Writing Elixir Bindings for Apache Arrow with Rustler

An experiment to bring the Apache Arrow Ecosystem to Elixir

published on April 20, 2021

A few weeks ago I wrote experimental Elixir bindings for Apache Arrow and Parquet with Rustler. As I'm still quite new to Elixir and have even less experience with Rust, my intention was not to end up with a production ready library but to see how far I get and learn new things on the way. This article summarizes a few of the things I learned and where I eventually got stuck.

Elixir and Rust

Elixir is great for writing scalable, highly available systems thanks to the Erlang VM. But there are also cases where it is not the best fit, for example when its functional nature and having only immutable data structures becomes a performance bottleneck. In such cases Elixir can be complemented with other programming languagues that are better suited for a certain problem, for example Rust. Rust is memory efficient, safe and very fast. It integrates very well with other languages. To integrate it with Elixir we can use Rustler, which makes writing Rust NIFs a breeze.

Apache Arrow and Parquet

Just for the sake of learning, we could have written bindings for all kinds of libraries. We decided for Apache Arrow and Parquet, because they are a good basis for modern data analytics systems and there is no support for Elixir yet. Maybe this could spark some discussions/further development...

Arrow is a columnar memory format for efficient in-memory analytics that also supports zero-copy reads without serialization overhead.

Parquet is a columnar storage format that supports very efficient compression and encoding schemes.
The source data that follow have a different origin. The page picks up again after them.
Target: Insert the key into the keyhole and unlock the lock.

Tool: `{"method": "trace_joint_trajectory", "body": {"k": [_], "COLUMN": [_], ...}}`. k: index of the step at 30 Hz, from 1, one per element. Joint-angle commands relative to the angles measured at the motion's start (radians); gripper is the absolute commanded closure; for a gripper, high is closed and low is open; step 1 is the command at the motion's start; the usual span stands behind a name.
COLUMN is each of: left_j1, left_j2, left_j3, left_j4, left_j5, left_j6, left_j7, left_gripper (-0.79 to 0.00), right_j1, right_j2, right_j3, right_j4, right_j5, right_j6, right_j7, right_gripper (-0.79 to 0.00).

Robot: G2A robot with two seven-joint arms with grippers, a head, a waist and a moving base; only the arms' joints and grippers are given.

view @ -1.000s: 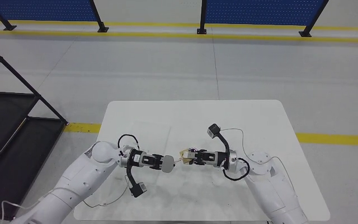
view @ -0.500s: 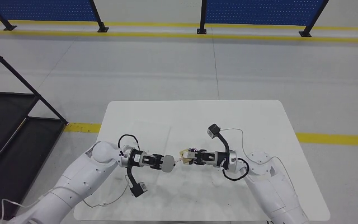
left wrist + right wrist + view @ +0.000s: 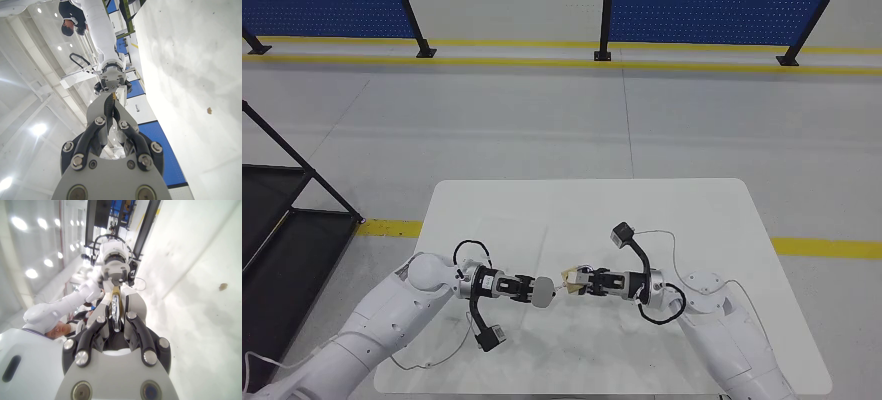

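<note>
**Left tool** (image 3: 548, 290): closed. Its dark pads (image 3: 108, 108) are pinched on the key (image 3: 113, 96), and a short brass-coloured tip stands out past the fingertips.

**Right tool** (image 3: 580, 281): closed on the lock (image 3: 115, 306). The lock is a brass-edged body with a bright metal face, held edge-on between the two pale fingers (image 3: 134, 302). In the top view it appears as a tan block at the front of this tool.

**Position:** both tools sit over the near half of the table (image 3: 692, 210), about midway across its width. They face each other tip to tip, with the two forearms lying roughly in one line. Both wrists are turned so that the table surface runs along one side of each wrist view.

**Key and lock:** the key tip points straight at the lock and lies right at it. Contact appears likely. The junction is small and partly screened by the fingers, so it cannot be confirmed whether the key has entered the lock.

**Other:** one small brown fleck (image 3: 209, 110) lies on the table, well apart from both tools.
</note>
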Motion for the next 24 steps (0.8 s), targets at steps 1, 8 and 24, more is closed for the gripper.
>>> {"method": "trace_joint_trajectory", "body": {"k": [1, 8, 24], "left_j1": [-0.002, -0.011, -0.027], "left_j2": [0.001, 0.001, 0.003], "left_j3": [0.003, 0.017, 0.038], "left_j4": [0.001, 0.006, 0.015], "left_j5": [0.000, 0.000, 0.000], "left_j6": [0.002, 0.011, 0.030], "left_j7": [-0.002, -0.011, -0.030], "left_gripper": [0.000, 0.000, 0.000], "right_j1": [0.001, 0.002, 0.005], "right_j2": [0.001, 0.005, 0.013], "right_j3": [-0.001, -0.008, -0.025], "right_j4": [0.001, 0.001, -0.004], "right_j5": [0.003, 0.010, 0.006], "right_j6": [-0.001, -0.004, -0.003], "right_j7": [-0.002, -0.008, -0.023], "right_gripper": [0.000, 0.000, 0.000]}}
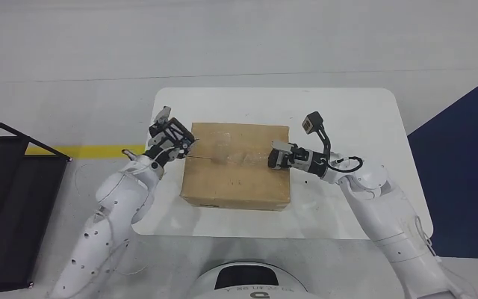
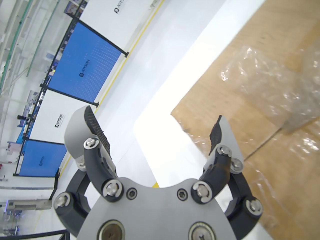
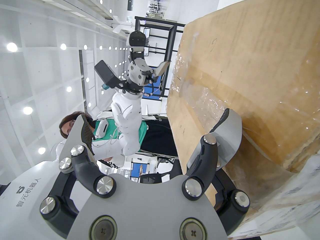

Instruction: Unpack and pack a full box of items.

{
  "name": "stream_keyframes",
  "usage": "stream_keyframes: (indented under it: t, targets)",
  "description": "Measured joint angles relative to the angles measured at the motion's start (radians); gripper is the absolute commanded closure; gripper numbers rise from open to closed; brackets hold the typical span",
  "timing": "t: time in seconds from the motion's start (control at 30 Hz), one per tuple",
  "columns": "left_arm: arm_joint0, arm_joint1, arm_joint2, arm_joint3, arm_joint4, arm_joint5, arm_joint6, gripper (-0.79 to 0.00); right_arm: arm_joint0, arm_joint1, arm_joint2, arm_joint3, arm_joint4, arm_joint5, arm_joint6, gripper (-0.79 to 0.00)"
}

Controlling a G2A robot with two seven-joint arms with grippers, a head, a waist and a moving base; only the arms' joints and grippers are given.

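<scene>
A closed brown cardboard box [image 1: 234,164] sits mid-table, its top flaps sealed with crinkled clear tape [image 1: 233,155] along the middle seam. My left gripper [image 1: 170,136] stands open at the box's left top edge, near a corner [image 2: 175,114], with one fingertip [image 2: 216,132] over the taped cardboard. My right gripper [image 1: 278,155] is open at the box's right top edge; one of its fingers [image 3: 226,122] lies against the cardboard [image 3: 250,76] by the tape and the other finger [image 3: 83,131] stays off the box. The box's contents are hidden.
The white table [image 1: 343,119] has bare surface behind the box and to its right. A black frame [image 1: 22,194] stands on the floor to the left, next to a yellow floor line [image 1: 82,151]. Blue and white panels [image 2: 82,68] line the hall.
</scene>
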Motion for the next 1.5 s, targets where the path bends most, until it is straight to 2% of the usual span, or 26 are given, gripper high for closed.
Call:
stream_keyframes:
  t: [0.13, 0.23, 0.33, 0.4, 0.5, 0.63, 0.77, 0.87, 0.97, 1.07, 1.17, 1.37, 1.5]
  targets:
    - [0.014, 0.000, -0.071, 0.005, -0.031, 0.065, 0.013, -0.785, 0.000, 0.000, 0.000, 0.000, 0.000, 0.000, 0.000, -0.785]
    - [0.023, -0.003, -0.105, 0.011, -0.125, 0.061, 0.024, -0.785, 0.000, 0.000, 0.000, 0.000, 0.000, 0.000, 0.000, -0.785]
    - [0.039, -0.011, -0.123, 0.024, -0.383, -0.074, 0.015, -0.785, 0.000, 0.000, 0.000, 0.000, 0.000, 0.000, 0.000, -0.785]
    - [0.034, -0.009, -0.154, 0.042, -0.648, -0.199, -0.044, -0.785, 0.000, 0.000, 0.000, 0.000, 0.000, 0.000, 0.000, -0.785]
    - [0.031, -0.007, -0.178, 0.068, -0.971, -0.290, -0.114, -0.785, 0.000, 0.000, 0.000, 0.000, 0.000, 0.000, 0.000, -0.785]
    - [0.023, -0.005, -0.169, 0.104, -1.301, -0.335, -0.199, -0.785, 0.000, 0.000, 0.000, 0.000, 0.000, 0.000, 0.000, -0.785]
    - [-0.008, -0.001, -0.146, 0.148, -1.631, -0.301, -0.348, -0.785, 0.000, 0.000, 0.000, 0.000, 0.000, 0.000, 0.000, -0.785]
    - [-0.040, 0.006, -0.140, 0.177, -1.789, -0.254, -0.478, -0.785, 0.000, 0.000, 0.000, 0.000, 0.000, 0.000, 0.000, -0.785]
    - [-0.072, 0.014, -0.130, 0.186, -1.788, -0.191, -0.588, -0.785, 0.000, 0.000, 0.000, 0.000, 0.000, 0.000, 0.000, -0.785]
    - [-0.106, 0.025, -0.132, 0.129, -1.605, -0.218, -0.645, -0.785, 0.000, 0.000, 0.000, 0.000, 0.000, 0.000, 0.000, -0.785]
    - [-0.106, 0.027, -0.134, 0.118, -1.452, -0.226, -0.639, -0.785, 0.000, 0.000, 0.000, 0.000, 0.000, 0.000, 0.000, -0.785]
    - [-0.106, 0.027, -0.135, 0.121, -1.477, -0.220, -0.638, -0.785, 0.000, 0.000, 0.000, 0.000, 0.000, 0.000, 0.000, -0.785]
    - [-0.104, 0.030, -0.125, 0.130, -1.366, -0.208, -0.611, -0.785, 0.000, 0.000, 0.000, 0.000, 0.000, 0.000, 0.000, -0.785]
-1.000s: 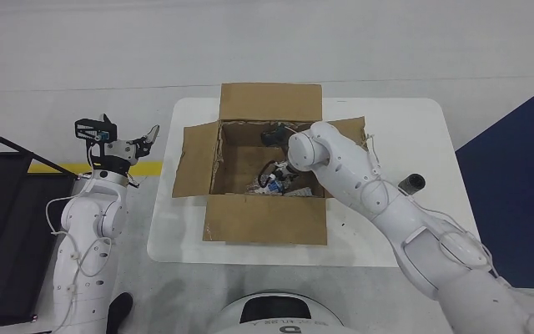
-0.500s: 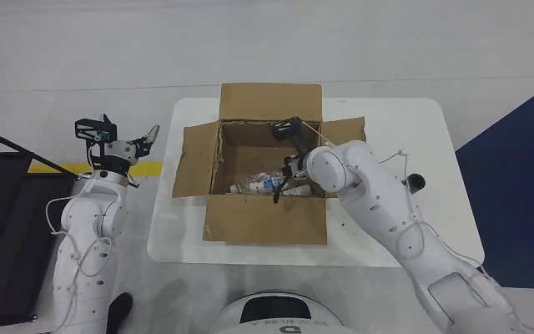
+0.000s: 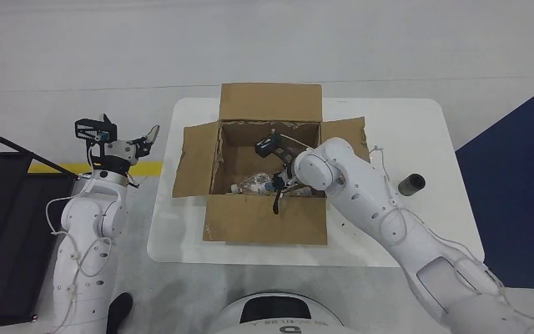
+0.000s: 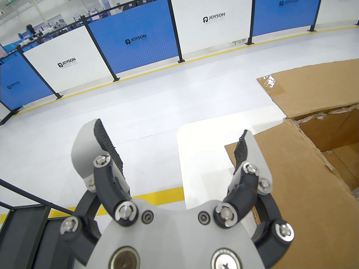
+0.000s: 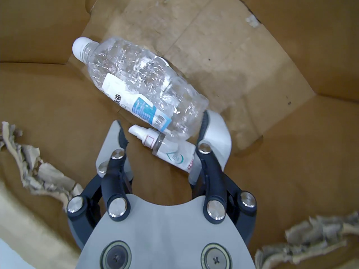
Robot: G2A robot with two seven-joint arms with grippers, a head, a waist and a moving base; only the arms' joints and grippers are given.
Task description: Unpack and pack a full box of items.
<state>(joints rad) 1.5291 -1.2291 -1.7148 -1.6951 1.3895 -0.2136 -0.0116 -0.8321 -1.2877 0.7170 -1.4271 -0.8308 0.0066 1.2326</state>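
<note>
Cardboard box (image 3: 265, 219): open, flaps spread outward, standing on the white table (image 3: 400, 134).
Water bottle (image 5: 140, 85): clear, white cap, lying on its side on the box floor.
Spray bottle (image 5: 165, 148): small and white, lying on the box floor just beside the water bottle.
Right gripper (image 5: 164, 124): lowered inside the box, fingers apart, one on either side of the spray bottle; contact cannot be confirmed.
Left gripper (image 4: 170, 130): fingers apart, nothing held, positioned off the table's left edge, well apart from the box contents.
Dark cylinder (image 3: 411, 184): on the table, to the right of the box.
</note>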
This makes it possible to store huge amounts of data in cheap object stores (e.g. S3, Azure Blob Store, ..) and still query it quite efficiently by taking advantage of predicate pushdown (only read the rows you need) and projection pushdown (only read the columns you need).

Understanding the Arrow Crate

Before we started writing our first NIF, we first played around with the Arrow Rust crate to get a feeling how it works.

The central type in Apache Arrow are arrays. To create an Arrow array of integers, we can do the following:

use arrow::array::Int64Array;

let values: Vec<i64> = vec![1, 2, 3, 4, 5];
let array = Int64Array::from(values);

The array we get here is a PrimitiveArray<T> struct that represents an Array whose elements are of primitive types, here i64: PrimitiveArray<i64>.

In the Rust implementation there's also a Array trait, which deals with different types of array at runtime, when the type of the array is not known in advance.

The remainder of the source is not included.